A professor at the Institut d’Optique Graduate School / Université Paris-Saclay, Alain Aspect has been awarded the 2022 Nobel Prize in Physics. He shares this award with the American John F. Clauser and the Austrian Anton Zeilinger for their pioneering experiments on quantum entanglement, which paved the way for quantum technologies. This distinction recognises a lifetime of revolutionary work in this field. Find out more
Anne L'Huillier
Anne L'Huillier (born 1958) is a French physicist renowned for her pioneering contributions to attosecond physics, a field that enables the observation and measurement of the ultra-fast movements of electrons on the scale of an attosecond (10⁻¹⁸ seconds). She was awarded the Nobel Prize in Physics in 2023, which she shared with Pierre Agostini and Ferenc Krausz, for the development of experimental methods generating attosecond light pulses, used to study the dynamics of electrons in matter — a fundamental breakthrough in physics that opens up new avenues for understanding previously invisible atomic and molecular phenomena.
Pierre Agostini
Pierre Agostini (born 1941) is a Franco-American physicist whose career has been devoted to ultrafast optics and laser-matter interactions. After training in France, he conducted a significant part of his research at CEA Saclay, before continuing his career in the United States. He is internationally recognised for his pioneering work in attosecond physics, a field that aims to observe electronic phenomena on extremely short timescales. In 2023, he was awarded the Nobel Prize in Physics, shared with Anne L’Huillier and Ferenc Krausz, for the development of experimental methods enabling the generation and measurement of attosecond light pulses, thereby paving the way for the direct observation of the movement of electrons in atoms and molecules.

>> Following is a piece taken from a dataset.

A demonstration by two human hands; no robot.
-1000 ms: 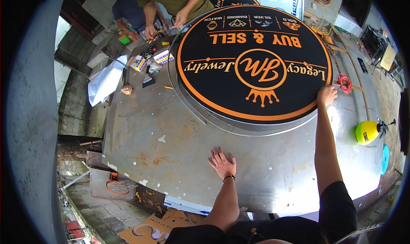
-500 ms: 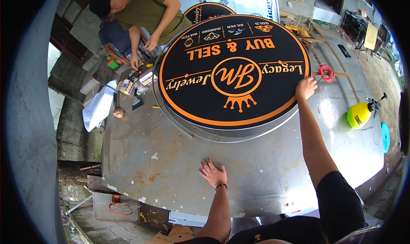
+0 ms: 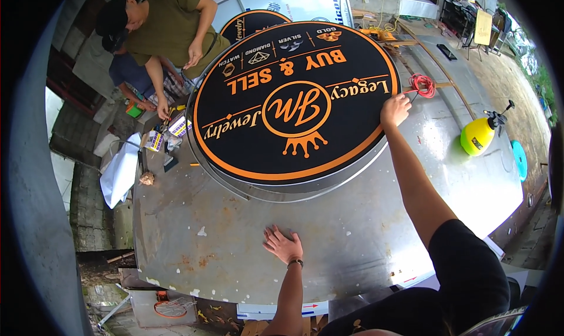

Anne L’Huillier and Pierre Agostini won the Nobel Prize in Physics alongside an Austro-Hungarian scientist for “experimental methods that generate attosecond light pulses for the study of electron dynamics in matter”. Thanks to them, this research has become a flagship activity in physics at our Paris-Saclay campus. Find out more
Michel H. Devoret
Michel H. Devoret (born in 1953 in Paris) is a Franco-American physicist who trained in France, where he obtained his PhD from Paris-Saclay University before pursuing his career at CEA Saclay and subsequently in the United States. He is internationally recognised for his pioneering work in quantum circuit physics, in particular the demonstration of macroscopic quantum behaviour — showing that phenomena such as the quantum tunnelling effect and energy quantisation can manifest themselves in electrical circuits large enough to be manipulated directly. In 2025, he was awarded the Nobel Prize in Physics, shared with John Clarke and John M. Martinis, for these fundamental discoveries which have broadened our understanding of quantum mechanics and opened up major prospects for quantum technologies, notably quantum computing.